Вопрос простой. Детский. В нем нет ни ДНК, ни Алисы, ни опеки, ни чужих лет. Просто ребенок спрашивает, придет ли взрослый, который на днях занес его домой, уложил в кровать, поправил одеяло, а сегодня вернул хомяка.
Я не могу сказать «да». Не имею права. Слишком много невыясненного. Слишком много того, что может рухнуть, если правда окажется не той.
Не могу сказать «нет», как сказал бы неделю назад. Потому что сейчас, глядя на его серьезные глаза, на динозавра, прижатого к боку, я не хочу быть тем, кто всегда говорит «нет».

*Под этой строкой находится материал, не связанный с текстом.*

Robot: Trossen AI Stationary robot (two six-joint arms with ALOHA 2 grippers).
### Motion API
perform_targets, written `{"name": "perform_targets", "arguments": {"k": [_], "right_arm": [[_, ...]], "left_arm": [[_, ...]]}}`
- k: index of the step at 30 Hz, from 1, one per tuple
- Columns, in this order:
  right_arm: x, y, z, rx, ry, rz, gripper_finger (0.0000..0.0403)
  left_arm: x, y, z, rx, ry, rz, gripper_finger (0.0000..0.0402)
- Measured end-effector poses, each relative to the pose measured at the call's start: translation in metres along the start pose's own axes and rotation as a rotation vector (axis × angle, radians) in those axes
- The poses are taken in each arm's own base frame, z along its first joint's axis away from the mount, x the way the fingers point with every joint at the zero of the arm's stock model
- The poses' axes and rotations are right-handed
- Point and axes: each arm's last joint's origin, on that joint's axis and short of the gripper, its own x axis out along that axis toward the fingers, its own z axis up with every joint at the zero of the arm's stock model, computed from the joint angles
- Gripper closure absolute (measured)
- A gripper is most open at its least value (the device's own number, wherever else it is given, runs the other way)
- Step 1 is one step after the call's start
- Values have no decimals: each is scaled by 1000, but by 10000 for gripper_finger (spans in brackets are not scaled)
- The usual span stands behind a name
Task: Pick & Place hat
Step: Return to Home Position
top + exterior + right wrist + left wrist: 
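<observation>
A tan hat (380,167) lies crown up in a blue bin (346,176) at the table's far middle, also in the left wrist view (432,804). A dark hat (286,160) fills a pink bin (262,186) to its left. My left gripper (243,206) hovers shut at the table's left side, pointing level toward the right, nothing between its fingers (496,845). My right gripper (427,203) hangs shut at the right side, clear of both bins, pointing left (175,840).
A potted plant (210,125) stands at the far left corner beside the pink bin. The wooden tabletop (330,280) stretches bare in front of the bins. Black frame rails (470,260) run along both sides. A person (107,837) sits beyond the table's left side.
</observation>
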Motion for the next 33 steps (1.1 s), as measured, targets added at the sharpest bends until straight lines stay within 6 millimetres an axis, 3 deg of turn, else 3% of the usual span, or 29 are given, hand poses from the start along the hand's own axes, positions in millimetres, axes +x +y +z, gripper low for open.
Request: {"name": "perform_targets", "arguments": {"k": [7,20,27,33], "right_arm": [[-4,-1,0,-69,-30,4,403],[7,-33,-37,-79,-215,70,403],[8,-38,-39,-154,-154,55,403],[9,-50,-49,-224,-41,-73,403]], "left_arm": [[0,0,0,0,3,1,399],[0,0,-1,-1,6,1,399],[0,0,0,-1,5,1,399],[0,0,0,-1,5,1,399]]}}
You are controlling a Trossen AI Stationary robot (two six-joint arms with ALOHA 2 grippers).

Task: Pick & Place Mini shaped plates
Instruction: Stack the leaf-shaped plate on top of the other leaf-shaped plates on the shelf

— Сегодня нет, — отвечаю. Голос звучит ровно, но внутри все сжимается.
Миша чуть хмурится. Эта складка между бровями снова появляется и снова бьет под дых.
— А когда?
Я медленно перевожу взгляд на Соболеву. Она смотрит на сына, но я вижу, как побелели ее пальцы, вцепившиеся в папку.
— Посмотрим, — говорю.
Миша воспринимает это серьезно. Кивает, как взрослый, которому только что дали слово.
— Тогда мы сами пока будем приходить.
Соболева берет его за руку.
— Нам пора.
Он забирает клетку с Шуриком, лист с рисунком и динозавра, которого все это время держал под локтем.
— До свидания, дядя Степа.
— До свидания, Миша.
Я остаюсь в приемной, пока двери лифта не закрываются. Потом возвращаюсь в кабинет. На столе все еще лежат документы. Папки. Телефон. Сделка, которая еще вчера казалась главным пожаром.
Подхожу к окну, смотрю вниз на утренний город. Пальцы чуть дрожат, когда я опираюсь ладонями о подоконник.
Вчера я был уверен: если Миша мой, я заберу его. Отниму. Буду требовать. Использую все, что у меня есть.
Сегодня впервые понимаю: забрать — не значит защитить.